## What you will do
Word for word, repeat each entry that follows.

──────── Data shown ────────

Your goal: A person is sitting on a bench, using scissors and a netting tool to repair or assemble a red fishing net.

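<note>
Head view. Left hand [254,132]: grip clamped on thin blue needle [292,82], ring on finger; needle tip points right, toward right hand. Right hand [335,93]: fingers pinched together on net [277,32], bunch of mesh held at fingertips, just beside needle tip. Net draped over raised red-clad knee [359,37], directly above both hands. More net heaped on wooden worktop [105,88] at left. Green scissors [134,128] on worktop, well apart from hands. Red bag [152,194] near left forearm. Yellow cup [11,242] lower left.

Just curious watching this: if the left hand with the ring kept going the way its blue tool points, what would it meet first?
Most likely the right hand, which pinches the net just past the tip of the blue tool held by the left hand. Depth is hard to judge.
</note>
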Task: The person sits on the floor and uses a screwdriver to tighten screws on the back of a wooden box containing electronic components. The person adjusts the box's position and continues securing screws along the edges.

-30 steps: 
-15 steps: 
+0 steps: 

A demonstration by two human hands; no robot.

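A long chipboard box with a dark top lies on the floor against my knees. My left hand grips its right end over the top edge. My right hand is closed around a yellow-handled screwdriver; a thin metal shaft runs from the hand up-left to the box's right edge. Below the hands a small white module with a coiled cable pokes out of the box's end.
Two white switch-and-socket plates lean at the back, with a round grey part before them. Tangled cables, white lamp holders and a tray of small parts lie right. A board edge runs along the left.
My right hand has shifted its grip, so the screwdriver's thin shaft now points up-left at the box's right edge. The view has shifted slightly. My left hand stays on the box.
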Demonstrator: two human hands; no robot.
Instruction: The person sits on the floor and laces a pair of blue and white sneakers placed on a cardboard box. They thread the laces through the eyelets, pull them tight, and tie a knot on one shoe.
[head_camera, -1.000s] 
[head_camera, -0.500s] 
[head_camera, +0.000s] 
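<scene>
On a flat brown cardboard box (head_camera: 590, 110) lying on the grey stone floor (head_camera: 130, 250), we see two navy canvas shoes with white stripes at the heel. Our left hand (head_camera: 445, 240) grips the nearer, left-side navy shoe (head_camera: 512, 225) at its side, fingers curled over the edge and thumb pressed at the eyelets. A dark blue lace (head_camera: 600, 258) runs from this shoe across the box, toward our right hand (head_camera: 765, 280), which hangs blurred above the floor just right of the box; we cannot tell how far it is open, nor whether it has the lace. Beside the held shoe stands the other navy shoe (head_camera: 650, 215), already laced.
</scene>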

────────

## Your response
Your goal: A person is sitting on a bench, using scissors and a netting tool to repair or assemble a red fishing net.

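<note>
Head view. Left hand [254,132]: grip clamped on thin blue needle [292,82], ring on finger; needle tip points right, toward right hand. Right hand [335,93]: fingers pinched together on net [277,32], bunch of mesh held at fingertips, just beside needle tip. Net draped over raised red-clad knee [359,37], directly above both hands. More net heaped on wooden worktop [105,88] at left. Green scissors [134,128] on worktop, well apart from hands. Red bag [152,194] near left forearm. Yellow cup [11,242] lower left.

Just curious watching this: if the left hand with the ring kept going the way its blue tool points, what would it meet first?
Most likely the right hand, which pinches the net just past the tip of the blue tool held by the left hand. Depth is hard to judge.
</note>
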Task: The person sits on the floor and uses a screwdriver to tighten screws on the back of a wooden box containing electronic components. The person adjusts the box's position and continues securing screws along the edges.

-30 steps: 
-15 steps: 
+0 steps: 

A demonstration by two human hands; no robot.

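A long chipboard box with a dark top lies on the floor against my knees. My left hand grips its right end over the top edge. My right hand is closed around a yellow-handled screwdriver; a thin metal shaft runs from the hand up-left to the box's right edge. Below the hands a small white module with a coiled cable pokes out of the box's end.
Two white switch-and-socket plates lean at the back, with a round grey part before them. Tangled cables, white lamp holders and a tray of small parts lie right. A board edge runs along the left.
My right hand has shifted its grip, so the screwdriver's thin shaft now points up-left at the box's right edge. The view has shifted slightly. My left hand stays on the box.
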Demonstrator: two human hands; no robot.
Instruction: The person sits on the floor and laces a pair of blue and white sneakers placed on a cardboard box. They thread the laces through the eyelets, pull them tight, and tie a knot on one shoe.
[head_camera, -1.000s] 
[head_camera, -0.500s] 
[head_camera, +0.000s] 
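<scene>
On a flat brown cardboard box (head_camera: 590, 110) lying on the grey stone floor (head_camera: 130, 250), we see two navy canvas shoes with white stripes at the heel. Our left hand (head_camera: 445, 240) grips the nearer, left-side navy shoe (head_camera: 512, 225) at its side, fingers curled over the edge and thumb pressed at the eyelets. A dark blue lace (head_camera: 600, 258) runs from this shoe across the box, toward our right hand (head_camera: 765, 280), which hangs blurred above the floor just right of the box; we cannot tell how far it is open, nor whether it has the lace. Beside the held shoe stands the other navy shoe (head_camera: 650, 215), already laced.
</scene>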

There is no more to the output.